WHAT IS EXPECTED
Some lines below may hold the string "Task". Count them and give only the total.

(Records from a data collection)
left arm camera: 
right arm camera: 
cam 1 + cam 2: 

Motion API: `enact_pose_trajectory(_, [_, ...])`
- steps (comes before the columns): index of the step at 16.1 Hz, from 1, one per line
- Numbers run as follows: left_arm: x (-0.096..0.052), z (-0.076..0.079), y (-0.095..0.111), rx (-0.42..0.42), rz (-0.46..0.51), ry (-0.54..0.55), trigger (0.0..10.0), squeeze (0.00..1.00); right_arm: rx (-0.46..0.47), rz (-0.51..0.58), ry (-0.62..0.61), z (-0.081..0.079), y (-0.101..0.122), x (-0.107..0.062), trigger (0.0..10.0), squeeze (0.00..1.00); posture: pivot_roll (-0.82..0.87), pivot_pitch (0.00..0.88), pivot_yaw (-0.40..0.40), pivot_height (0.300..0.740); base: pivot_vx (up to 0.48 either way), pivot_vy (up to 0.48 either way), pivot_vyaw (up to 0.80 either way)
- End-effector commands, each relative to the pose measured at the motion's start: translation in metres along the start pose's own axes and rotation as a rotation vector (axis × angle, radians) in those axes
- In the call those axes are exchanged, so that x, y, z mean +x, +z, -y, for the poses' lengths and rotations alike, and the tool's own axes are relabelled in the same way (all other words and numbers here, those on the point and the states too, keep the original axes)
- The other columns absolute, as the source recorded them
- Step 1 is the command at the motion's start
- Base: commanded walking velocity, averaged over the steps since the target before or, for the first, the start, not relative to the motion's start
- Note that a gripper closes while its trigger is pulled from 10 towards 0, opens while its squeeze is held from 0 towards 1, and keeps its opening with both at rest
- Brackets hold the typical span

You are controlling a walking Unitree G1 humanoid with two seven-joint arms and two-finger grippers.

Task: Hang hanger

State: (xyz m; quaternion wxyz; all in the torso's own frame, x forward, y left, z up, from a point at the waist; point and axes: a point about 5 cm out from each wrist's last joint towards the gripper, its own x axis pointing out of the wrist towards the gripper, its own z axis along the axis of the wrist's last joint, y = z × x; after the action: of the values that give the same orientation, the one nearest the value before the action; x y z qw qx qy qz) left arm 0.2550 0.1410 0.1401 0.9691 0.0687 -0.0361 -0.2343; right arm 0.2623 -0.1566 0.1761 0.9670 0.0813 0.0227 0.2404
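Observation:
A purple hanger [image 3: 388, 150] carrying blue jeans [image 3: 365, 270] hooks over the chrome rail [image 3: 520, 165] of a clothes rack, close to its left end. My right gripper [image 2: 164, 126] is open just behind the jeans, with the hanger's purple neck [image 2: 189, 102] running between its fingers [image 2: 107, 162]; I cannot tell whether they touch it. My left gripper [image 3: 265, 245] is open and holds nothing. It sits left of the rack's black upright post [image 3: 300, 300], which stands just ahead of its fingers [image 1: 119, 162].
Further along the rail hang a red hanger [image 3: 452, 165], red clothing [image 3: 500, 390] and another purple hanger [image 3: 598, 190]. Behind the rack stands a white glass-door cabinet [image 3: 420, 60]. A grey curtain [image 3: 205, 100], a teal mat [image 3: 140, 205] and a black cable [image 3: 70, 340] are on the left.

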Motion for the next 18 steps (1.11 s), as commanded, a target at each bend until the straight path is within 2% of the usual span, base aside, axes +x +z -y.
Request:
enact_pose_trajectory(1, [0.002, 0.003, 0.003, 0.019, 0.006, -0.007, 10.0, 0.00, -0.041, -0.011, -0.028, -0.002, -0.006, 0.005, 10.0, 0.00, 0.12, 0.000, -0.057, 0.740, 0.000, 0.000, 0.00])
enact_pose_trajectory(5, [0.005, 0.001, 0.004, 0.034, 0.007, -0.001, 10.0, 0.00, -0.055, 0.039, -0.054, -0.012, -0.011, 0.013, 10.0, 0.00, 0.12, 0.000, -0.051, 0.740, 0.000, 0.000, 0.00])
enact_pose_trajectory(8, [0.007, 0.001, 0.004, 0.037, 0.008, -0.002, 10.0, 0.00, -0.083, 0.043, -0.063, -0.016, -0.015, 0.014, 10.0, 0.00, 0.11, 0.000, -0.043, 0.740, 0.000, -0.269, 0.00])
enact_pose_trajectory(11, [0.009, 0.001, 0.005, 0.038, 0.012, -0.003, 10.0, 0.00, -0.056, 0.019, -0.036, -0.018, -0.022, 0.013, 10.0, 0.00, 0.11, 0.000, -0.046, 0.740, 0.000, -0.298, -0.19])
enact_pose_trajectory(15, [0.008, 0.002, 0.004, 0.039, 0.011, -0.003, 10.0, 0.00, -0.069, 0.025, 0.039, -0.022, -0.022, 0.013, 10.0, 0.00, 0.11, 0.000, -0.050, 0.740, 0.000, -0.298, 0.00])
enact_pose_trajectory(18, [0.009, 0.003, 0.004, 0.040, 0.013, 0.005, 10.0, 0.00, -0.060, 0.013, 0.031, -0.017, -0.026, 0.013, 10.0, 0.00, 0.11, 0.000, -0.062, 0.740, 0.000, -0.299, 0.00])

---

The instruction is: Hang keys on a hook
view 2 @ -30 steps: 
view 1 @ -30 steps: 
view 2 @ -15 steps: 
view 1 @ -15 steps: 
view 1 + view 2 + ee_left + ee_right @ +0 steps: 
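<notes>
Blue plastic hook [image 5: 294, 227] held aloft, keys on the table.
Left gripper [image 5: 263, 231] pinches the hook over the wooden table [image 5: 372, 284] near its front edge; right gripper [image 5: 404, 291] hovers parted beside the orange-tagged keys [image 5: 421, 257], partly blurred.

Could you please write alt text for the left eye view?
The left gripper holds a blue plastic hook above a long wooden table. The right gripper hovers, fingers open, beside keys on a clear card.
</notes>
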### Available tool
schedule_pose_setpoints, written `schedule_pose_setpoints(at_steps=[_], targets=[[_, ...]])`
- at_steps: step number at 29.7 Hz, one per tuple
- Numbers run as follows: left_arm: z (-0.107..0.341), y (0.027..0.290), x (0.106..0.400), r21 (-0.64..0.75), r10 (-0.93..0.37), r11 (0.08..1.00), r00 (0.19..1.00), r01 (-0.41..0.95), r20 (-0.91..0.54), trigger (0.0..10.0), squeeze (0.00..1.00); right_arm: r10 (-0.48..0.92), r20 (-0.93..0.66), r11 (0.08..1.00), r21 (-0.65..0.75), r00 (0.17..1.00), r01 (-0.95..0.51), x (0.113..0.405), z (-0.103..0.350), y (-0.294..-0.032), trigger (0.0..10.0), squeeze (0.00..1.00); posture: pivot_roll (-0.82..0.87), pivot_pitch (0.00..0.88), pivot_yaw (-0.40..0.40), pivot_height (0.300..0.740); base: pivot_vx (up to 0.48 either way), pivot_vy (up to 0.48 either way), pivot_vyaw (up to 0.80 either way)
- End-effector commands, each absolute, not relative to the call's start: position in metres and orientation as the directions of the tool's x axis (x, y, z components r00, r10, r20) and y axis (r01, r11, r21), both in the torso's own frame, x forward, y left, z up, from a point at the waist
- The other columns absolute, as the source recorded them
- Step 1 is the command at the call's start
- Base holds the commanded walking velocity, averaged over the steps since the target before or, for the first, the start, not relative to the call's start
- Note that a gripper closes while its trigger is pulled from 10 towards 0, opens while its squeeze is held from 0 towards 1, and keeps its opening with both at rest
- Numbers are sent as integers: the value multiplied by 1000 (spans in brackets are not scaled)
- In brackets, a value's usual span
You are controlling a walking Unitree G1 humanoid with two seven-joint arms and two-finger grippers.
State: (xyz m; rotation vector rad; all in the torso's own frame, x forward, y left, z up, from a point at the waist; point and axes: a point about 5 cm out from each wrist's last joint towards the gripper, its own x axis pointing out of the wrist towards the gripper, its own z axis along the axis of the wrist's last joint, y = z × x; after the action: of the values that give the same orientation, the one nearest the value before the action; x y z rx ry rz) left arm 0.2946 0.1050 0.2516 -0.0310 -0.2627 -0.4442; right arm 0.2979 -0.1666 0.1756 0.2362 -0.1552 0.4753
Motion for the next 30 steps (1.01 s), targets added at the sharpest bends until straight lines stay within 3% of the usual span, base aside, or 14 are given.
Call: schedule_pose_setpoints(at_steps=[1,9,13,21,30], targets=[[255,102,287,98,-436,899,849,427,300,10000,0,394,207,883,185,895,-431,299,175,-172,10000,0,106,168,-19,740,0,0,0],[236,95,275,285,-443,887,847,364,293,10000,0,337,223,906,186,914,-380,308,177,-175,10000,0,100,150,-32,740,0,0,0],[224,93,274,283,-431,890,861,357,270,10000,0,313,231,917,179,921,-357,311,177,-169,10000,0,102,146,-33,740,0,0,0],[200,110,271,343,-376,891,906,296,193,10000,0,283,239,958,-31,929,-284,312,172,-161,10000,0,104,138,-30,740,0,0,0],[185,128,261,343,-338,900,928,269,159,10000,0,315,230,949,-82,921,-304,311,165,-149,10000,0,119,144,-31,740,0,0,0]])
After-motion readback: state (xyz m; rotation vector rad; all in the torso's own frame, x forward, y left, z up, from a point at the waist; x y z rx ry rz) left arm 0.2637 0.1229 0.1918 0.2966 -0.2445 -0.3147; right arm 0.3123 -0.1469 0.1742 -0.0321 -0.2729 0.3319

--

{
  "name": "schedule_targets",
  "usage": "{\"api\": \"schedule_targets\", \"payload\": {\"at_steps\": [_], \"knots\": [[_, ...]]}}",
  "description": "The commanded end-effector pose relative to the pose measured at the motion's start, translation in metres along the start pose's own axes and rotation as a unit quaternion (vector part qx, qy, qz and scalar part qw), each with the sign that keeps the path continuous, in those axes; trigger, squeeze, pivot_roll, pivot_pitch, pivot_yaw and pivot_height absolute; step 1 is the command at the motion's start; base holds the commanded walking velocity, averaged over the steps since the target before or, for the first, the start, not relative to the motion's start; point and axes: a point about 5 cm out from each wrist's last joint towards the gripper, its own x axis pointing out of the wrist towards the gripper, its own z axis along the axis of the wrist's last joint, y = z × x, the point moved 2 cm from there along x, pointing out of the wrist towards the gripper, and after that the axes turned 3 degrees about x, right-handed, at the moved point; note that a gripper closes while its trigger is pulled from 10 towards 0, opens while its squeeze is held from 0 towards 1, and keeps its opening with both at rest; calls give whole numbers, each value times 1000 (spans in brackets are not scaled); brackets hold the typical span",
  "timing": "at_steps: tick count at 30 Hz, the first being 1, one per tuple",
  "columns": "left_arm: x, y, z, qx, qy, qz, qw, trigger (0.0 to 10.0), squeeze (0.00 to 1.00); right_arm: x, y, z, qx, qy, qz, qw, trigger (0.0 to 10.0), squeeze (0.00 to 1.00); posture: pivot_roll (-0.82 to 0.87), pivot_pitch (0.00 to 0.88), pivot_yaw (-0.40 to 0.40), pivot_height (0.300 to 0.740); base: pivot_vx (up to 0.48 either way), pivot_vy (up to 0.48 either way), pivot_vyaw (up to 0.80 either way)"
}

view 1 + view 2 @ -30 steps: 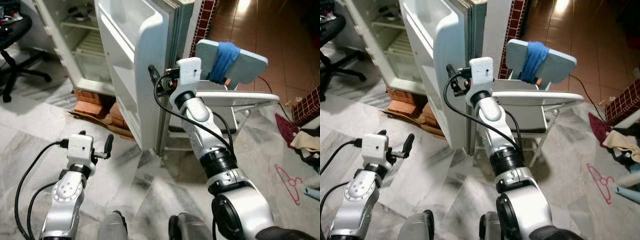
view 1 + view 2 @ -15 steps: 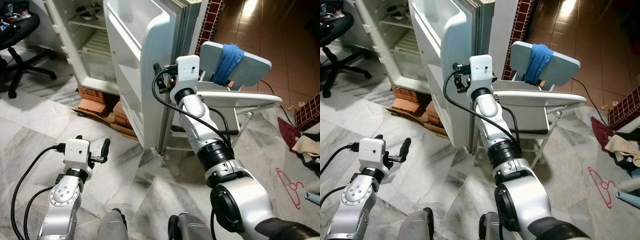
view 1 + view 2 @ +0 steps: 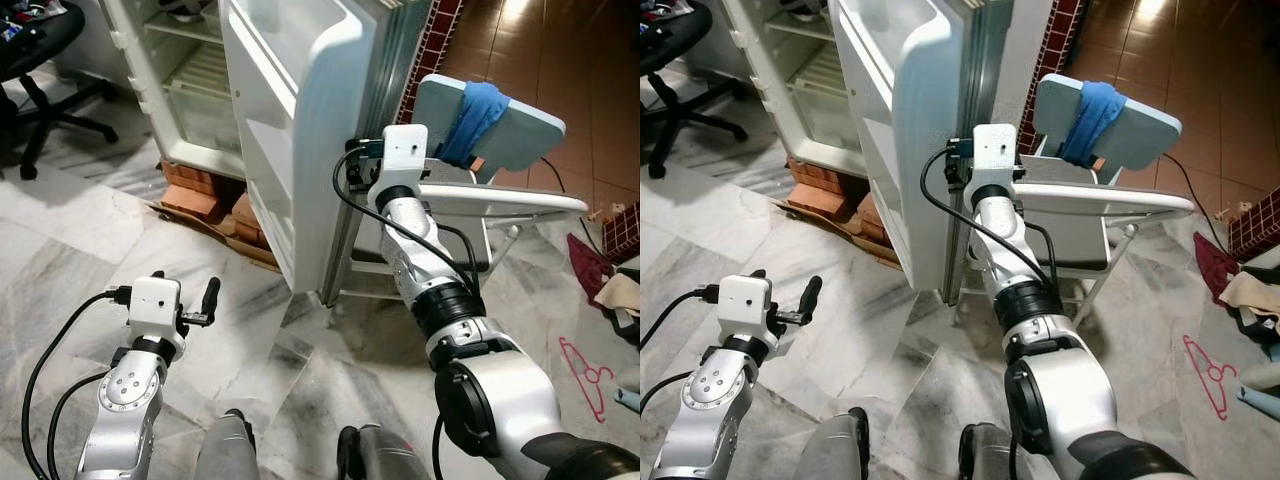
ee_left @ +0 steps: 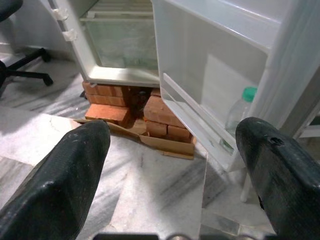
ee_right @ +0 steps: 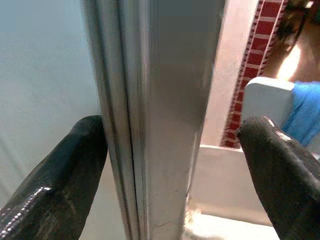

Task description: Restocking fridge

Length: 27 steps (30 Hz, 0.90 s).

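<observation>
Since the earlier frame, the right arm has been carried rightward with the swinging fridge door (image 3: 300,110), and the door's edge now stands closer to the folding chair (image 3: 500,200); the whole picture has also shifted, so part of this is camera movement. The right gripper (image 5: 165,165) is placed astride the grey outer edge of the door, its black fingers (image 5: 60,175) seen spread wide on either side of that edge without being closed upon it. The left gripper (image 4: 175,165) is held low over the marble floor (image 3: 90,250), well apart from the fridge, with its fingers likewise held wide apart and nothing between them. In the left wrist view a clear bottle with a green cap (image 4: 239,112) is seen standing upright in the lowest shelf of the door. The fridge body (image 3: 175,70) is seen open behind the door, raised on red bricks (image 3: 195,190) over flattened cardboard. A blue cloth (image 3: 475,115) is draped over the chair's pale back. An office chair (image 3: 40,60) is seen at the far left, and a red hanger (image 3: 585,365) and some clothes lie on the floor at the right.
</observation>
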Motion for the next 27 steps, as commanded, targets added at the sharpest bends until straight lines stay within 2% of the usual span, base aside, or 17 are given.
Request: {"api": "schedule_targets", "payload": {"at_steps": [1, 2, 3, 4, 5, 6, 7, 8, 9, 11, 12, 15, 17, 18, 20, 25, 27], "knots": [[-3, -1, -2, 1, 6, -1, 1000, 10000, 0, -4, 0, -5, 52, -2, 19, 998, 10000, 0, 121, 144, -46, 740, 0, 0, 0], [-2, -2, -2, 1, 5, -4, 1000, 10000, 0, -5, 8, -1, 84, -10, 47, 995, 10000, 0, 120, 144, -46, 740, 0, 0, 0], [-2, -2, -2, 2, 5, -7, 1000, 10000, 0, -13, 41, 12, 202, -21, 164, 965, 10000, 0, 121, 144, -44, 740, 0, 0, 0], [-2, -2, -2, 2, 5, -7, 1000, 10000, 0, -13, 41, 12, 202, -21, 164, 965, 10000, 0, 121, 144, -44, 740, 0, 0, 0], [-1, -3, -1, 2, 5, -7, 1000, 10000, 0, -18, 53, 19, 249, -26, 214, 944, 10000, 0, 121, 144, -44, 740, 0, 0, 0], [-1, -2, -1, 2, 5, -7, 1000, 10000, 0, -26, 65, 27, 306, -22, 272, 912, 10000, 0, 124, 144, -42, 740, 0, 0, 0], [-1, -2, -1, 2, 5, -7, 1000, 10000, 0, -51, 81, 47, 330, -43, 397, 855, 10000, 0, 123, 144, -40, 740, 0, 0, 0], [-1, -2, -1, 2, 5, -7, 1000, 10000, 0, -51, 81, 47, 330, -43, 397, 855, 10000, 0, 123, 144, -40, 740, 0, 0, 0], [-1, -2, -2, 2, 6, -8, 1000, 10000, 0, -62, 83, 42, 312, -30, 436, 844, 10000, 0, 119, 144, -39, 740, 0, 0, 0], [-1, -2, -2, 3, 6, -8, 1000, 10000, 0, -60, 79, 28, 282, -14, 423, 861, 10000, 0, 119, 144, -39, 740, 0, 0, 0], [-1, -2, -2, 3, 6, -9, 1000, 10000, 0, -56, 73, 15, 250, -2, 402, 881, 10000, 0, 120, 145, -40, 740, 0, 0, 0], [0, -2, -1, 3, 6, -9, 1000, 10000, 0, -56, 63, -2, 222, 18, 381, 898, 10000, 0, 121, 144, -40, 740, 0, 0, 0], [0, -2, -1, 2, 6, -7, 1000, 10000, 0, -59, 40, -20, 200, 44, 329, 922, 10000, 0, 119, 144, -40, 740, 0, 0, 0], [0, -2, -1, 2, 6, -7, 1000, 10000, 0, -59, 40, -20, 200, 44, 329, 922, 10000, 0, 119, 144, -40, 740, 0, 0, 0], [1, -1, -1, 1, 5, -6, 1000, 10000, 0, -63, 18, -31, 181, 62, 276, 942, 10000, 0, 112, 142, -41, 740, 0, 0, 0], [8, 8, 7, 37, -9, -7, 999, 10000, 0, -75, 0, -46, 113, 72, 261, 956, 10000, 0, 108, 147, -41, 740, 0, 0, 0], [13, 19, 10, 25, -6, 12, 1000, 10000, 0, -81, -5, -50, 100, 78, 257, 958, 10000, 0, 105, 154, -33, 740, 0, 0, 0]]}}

WRITTEN RESPONSE
2